We have a haunted place, ghost-traveled, a field of bleeding roots, the heavy footprints sunk deep, marking some headless and inconsiderate deceit or abandon or violence. Something we can't even speak about.
Sometimes I feel myself there huddled against the dark winds that threaten to exhale the topsoil like angered smoke. Don't say it. Lie still.
The sounds of past keening surface from the covered well north of the field. The secret words rise to the surface like a killing oil, dark rainbows of some future healing that has yet to be spoken about, the eight pennies we threw down that, when fished to the top, would reflect the story of "how I made it through." Wishing and throwing. Wishing and throwing.

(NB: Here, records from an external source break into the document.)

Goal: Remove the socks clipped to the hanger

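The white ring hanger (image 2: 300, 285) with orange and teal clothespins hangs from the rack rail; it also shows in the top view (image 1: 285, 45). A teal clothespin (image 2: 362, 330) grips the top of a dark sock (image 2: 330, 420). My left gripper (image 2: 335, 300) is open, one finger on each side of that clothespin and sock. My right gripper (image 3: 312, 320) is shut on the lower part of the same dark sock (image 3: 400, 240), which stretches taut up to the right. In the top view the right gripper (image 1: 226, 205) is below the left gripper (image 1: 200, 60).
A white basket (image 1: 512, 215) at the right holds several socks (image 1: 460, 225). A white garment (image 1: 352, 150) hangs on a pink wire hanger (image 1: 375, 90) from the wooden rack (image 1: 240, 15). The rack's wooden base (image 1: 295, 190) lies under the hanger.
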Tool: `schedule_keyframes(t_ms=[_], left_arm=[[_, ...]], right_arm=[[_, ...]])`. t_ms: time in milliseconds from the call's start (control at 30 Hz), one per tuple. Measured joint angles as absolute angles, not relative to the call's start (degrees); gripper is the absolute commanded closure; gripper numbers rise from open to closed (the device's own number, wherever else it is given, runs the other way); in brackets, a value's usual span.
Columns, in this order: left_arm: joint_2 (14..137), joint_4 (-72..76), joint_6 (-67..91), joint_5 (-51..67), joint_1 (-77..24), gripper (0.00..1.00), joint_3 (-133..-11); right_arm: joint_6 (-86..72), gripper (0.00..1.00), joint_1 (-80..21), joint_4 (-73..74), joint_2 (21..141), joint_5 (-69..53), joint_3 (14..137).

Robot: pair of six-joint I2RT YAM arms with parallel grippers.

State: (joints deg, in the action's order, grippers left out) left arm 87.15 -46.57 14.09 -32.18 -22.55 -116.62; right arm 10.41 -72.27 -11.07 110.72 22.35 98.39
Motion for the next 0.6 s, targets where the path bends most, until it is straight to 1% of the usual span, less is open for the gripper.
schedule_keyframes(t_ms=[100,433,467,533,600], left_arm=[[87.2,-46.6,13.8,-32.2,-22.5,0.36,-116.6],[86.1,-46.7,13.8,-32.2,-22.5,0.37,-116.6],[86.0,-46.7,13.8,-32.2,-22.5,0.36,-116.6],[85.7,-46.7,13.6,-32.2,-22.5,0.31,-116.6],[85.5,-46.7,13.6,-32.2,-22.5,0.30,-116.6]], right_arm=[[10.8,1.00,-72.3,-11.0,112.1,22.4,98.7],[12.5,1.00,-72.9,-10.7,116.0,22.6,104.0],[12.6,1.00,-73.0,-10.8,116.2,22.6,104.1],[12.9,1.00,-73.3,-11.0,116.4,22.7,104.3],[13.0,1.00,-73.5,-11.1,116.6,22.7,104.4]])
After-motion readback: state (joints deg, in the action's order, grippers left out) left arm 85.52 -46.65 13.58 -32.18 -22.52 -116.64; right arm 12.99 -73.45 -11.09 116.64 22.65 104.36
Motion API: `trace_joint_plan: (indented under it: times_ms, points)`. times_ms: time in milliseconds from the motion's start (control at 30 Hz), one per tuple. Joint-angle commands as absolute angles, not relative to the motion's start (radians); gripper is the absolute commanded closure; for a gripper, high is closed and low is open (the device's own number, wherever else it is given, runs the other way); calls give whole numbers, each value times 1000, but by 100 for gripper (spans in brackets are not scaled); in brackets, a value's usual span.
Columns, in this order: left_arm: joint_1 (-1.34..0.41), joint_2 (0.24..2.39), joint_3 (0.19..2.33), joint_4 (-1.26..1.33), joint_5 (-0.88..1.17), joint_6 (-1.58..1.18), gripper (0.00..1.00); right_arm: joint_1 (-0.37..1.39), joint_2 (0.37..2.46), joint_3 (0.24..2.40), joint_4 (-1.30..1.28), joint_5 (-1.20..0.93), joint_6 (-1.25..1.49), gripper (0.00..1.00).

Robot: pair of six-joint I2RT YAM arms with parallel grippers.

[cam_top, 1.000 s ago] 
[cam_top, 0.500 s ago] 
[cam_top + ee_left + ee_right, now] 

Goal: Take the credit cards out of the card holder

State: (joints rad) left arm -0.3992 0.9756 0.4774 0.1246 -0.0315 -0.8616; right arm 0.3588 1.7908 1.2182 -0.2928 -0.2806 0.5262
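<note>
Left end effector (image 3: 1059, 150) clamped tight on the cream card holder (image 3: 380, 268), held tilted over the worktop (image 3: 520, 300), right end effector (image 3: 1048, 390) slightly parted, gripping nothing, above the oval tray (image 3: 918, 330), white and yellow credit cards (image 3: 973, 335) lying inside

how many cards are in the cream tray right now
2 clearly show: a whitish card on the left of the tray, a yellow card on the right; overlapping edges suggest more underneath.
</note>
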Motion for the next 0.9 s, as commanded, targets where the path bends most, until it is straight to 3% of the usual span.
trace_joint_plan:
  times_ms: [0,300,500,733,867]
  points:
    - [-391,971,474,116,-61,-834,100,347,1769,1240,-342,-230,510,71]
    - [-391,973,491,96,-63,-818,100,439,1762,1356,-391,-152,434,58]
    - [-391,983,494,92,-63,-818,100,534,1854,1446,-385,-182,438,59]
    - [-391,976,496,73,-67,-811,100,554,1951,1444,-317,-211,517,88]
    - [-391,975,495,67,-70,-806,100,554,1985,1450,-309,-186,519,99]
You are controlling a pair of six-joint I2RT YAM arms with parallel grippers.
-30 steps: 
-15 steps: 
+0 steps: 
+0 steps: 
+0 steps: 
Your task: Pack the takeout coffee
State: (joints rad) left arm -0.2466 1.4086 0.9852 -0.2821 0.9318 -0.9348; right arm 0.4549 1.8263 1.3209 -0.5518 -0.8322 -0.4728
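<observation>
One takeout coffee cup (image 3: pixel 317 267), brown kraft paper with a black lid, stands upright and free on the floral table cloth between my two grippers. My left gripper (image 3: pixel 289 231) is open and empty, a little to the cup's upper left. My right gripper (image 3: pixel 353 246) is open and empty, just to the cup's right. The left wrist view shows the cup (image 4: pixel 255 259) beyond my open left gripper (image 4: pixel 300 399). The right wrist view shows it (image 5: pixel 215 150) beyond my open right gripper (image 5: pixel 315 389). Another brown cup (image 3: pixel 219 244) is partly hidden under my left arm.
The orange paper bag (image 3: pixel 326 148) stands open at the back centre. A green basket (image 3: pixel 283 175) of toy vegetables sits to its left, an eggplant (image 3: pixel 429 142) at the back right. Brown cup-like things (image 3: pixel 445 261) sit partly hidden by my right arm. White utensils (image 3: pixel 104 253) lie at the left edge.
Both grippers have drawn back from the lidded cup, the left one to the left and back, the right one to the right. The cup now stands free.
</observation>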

They're setting fire to the corn fields, and you're driving me home.
Angel. Siren. Love.
That's the secret place, isn't it? That's the place we meet the ghost army, the tortured, diaphanous rows of "how we were hurt" and how we simply walked away from the war.
I'm in my truck driving this row and she's singing: Just you wait and see: someone will come to help you.
Listen. We have all held the hurting seed, burst-shy and cautious. We have held the penny wishes. We must be gentle with each other: broken-winged, song-bound, copper-colored birdflowers.
Take me to a place where the specter retreats clutching its only possession in a greedy-lidded mason jar : You must fear being loved.
Let it out and move on.
Reach the determined, sun-strengthened arm down to the depth of wells and oil and rich soil: two times the measure of our sorrow because this is the length of our joy, and I will not let go, riding the green shoot all the way to the full mouth of a new harvest. Let it speak the gift through the ghost, a light that reveals everything. I'm not afraid of this.